Action item – In the listing below, find the line containing "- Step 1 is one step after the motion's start" and the line containing "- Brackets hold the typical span". Repeat exactly those two lines and every line between them, nothing more.

Input data –
Start of Block

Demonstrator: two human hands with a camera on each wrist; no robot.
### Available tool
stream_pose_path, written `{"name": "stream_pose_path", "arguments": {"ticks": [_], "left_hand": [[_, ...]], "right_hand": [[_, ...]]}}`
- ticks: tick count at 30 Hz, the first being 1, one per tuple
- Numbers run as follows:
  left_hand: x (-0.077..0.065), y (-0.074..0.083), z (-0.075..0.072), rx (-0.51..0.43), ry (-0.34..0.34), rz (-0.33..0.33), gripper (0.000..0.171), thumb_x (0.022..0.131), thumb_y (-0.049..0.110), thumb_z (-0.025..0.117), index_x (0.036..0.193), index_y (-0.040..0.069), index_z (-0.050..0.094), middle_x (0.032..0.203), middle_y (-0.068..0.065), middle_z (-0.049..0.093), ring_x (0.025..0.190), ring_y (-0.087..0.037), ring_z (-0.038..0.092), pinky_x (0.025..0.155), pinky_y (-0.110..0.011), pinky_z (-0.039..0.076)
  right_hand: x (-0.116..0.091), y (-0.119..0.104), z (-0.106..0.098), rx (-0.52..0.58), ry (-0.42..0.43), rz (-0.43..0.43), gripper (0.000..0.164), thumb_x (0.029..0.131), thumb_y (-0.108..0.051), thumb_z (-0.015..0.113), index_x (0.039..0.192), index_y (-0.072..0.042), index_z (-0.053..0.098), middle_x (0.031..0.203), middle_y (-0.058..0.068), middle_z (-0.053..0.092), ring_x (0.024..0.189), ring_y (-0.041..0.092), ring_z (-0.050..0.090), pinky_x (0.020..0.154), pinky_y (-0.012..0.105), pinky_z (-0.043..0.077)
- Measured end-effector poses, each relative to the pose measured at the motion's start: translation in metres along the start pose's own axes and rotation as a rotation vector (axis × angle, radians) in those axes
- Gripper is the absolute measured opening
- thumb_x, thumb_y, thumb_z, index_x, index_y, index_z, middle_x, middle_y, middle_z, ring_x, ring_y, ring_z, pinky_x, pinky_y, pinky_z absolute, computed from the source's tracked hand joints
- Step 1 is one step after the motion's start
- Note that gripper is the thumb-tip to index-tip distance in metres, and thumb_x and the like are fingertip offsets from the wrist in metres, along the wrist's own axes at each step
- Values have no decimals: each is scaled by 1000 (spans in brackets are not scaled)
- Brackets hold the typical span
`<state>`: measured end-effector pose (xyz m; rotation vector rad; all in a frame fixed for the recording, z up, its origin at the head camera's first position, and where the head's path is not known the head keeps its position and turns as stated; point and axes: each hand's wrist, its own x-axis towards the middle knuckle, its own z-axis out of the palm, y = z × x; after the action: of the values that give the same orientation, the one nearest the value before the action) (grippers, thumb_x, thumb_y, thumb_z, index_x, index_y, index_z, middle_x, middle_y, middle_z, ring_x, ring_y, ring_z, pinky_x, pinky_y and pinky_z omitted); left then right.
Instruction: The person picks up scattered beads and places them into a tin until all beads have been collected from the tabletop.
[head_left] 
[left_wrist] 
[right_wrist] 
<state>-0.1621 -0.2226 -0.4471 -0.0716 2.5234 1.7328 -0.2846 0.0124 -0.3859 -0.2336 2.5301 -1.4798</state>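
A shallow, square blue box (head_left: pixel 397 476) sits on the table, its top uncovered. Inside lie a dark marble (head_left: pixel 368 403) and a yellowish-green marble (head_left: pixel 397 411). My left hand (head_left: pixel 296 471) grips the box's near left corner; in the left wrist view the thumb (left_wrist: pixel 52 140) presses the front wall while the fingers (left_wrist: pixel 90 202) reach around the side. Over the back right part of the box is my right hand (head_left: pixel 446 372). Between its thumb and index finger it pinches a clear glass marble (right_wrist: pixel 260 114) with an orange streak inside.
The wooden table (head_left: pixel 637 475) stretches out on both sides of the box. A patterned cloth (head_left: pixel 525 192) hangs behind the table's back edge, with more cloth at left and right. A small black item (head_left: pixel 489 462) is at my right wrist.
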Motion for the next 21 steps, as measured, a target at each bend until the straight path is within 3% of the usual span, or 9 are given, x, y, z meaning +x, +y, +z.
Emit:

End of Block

Result for this exercise –
- Step 1 is one step after the motion's start
- Note that gripper is the thumb-tip to index-tip distance in metres, and thumb_x and the like are fingertip offsets from the wrist in metres, along the wrist's own axes at each step
- Values have no decimals: each is scaled by 1000 (spans in brackets are not scaled)
- Brackets hold the typical span

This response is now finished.